To classify articles’ election-relatedness, with 80% agreement, two coders labeled a random subset of 1000 articles (approximately 1%) into three categories: election-related-“narrow” (11%), election-related-“broad” (14%), and “not election-related” (74%) (see Appendix B.1 on coding). 10 Political actors or institutions specifically related to or mentioning the election or election day were coded as narrow (e.g., Jacob Zuma, Democratic Alliance, voter registration). The mention of any political actor or institution was coded as broad regardless of whether the story was specifically related to the election (e.g., health ministry, police, prosecutors). Broad therefore subsumes the same coverage as narrow but also includes reference to government agencies not necessarily directly related to the election. Appendix B.1 provides examples of typical stories of broad and narrow categories. 11
Before engaging in either classification or topic modeling, we preprocessed our data in a pipeline composed of two stages. In the first stage, numbers and dates were tagged, and we performed named entity recognition—that is, we combined all recognized named entities into single tokens (e.g.,“Jacob Zuma” was treated as a single token). We also de-duplicated important South African individuals, organizations, and places using pattern matching and converted them to a canonical form (e.g., “ANC” and “African National Congress” are standardized to “African National Congress”). In the second stage, typical bag-of-word preprocessing techniques were employed, stop-words were removed, and the text was lemmatized.
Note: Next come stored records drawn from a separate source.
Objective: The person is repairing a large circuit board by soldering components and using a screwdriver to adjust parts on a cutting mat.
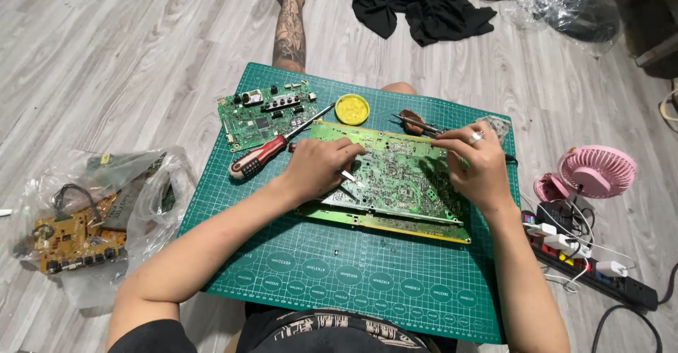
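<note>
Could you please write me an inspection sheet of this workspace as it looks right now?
Surface: green cutting mat on a grey wood-look floor.
Job's things: large green circuit board, tilted on the mat under both hands; thin metal tool at the left hand.
Clutter: smaller green board, red-handled screwdriver, yellow round lid, bag of orange boards, black cloth.
Grippers: left hand rests on the board with fingers curled around the tool; right hand grips the board's right edge.
Cables: power strip with plugs and white leads.
Surroundings: pink fan; tattooed leg beyond the mat.
</note>
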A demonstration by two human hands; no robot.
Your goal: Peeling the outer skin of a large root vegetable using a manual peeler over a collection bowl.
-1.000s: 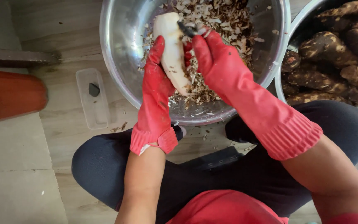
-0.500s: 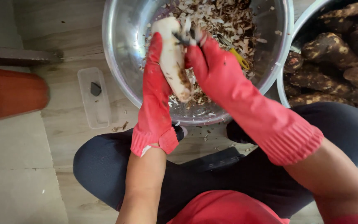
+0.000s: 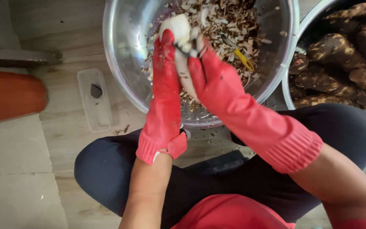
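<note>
L hand (image 3: 164,80) in a red rubber glove, fingers clenched on the pale, half-peeled root (image 3: 178,34) over the big steel bowl of peelings (image 3: 123,76). R hand (image 3: 217,80) grips a small dark peeler (image 3: 186,50), now drawn further down the root vs a sec ago, so stroke's progressing. Yellow-handled peeler (image 3: 239,55) lies in the scraps.
</note>
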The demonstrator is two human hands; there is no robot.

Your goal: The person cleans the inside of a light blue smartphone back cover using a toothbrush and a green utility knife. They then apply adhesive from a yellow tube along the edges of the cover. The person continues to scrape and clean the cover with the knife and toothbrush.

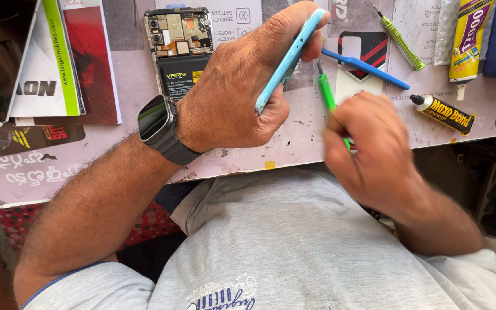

For the supervised learning component, we used both stages of preprocessing before running classification models. We compared the performance of logistic regression, random forest, xgboost, and Ridge classifiers, and implemented these models with only textual covariates and with additional features that include days to the election, article language, publication, and publication owner, using a 10-fold cross-validation stratified by outcome category. The Ridge classifier using the textual information and extra features achieved the best performance with an accuracy of 87% and F1-score of 0.74. 12
Since we labeled only a subset of articles, we predict the labels for the remaining unlabeled articles using Python’s scikit-learn package (Pedregosa et al., 2011). In subsequent analyses, we used the label if it was hand-coded and the predicted label otherwise. 13
For the topic modeling component, we used only the first stage of the preprocessing pipeline. It is important to note that traditional topic models often benefit from corpus preprocessing techniques such as lemmatization, named-entity and part-of-speech tagging, and dependency parsing (Denny & Spirling, 2018). Because BERT is based on contextual embeddings, the words surrounding each word are helpful to create the topic embedding. As a result, preprocessing techniques can hinder the quality of the topics. Therefore, we use minimal preprocessing.
Next, we applied the procedure modified from BERTTopic introduced above. Specifically, we ran the BERTTopic algorithm on six versions of the data based on document definition (2) and subset (3). For document definition, we use article as a document or five-sentence (paragraph) as a document, and we also use three subsets: the broad only subset the narrow only subset and the broad and narrow subsets combined.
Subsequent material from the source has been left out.